:: What is being asked ::
Where a line below contains "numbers", count it. Reply with the total only.

:: Supplied information ::
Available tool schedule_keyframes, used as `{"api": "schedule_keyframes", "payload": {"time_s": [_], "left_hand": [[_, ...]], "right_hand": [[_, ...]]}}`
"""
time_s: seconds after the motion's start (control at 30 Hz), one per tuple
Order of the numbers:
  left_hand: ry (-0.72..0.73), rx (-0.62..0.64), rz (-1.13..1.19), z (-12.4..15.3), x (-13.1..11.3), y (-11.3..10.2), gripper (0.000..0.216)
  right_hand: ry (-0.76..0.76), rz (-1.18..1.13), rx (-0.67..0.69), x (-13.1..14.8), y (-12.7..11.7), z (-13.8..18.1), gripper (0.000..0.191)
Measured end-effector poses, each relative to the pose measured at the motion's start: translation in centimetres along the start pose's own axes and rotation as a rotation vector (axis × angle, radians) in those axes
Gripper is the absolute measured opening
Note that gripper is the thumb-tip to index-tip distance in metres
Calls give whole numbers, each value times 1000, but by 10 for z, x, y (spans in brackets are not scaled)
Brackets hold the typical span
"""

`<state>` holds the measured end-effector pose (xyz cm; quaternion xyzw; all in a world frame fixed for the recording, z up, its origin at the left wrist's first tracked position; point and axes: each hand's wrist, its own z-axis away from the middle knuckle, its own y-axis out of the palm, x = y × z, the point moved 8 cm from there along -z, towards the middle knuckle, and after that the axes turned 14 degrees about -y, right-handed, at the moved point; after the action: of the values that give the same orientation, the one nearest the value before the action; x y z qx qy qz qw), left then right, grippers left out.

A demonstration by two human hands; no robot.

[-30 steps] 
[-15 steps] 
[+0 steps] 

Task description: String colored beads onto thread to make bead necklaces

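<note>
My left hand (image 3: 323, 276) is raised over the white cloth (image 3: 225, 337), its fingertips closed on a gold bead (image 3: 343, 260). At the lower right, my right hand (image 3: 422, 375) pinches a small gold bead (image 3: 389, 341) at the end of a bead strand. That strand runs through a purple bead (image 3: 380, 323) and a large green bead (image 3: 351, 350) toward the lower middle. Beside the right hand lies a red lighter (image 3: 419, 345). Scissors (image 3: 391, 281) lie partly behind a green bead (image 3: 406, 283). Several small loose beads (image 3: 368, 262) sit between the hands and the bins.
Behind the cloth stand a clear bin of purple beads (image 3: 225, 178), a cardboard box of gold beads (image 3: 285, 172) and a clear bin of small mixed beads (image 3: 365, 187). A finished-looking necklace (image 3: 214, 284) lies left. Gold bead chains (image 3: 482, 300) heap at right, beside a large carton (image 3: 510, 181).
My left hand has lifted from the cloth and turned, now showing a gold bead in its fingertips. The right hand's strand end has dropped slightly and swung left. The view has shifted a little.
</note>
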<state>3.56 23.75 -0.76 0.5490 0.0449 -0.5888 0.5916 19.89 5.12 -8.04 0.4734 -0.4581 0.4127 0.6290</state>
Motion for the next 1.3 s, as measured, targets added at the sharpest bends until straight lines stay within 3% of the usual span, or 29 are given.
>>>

:: Task answer ::
2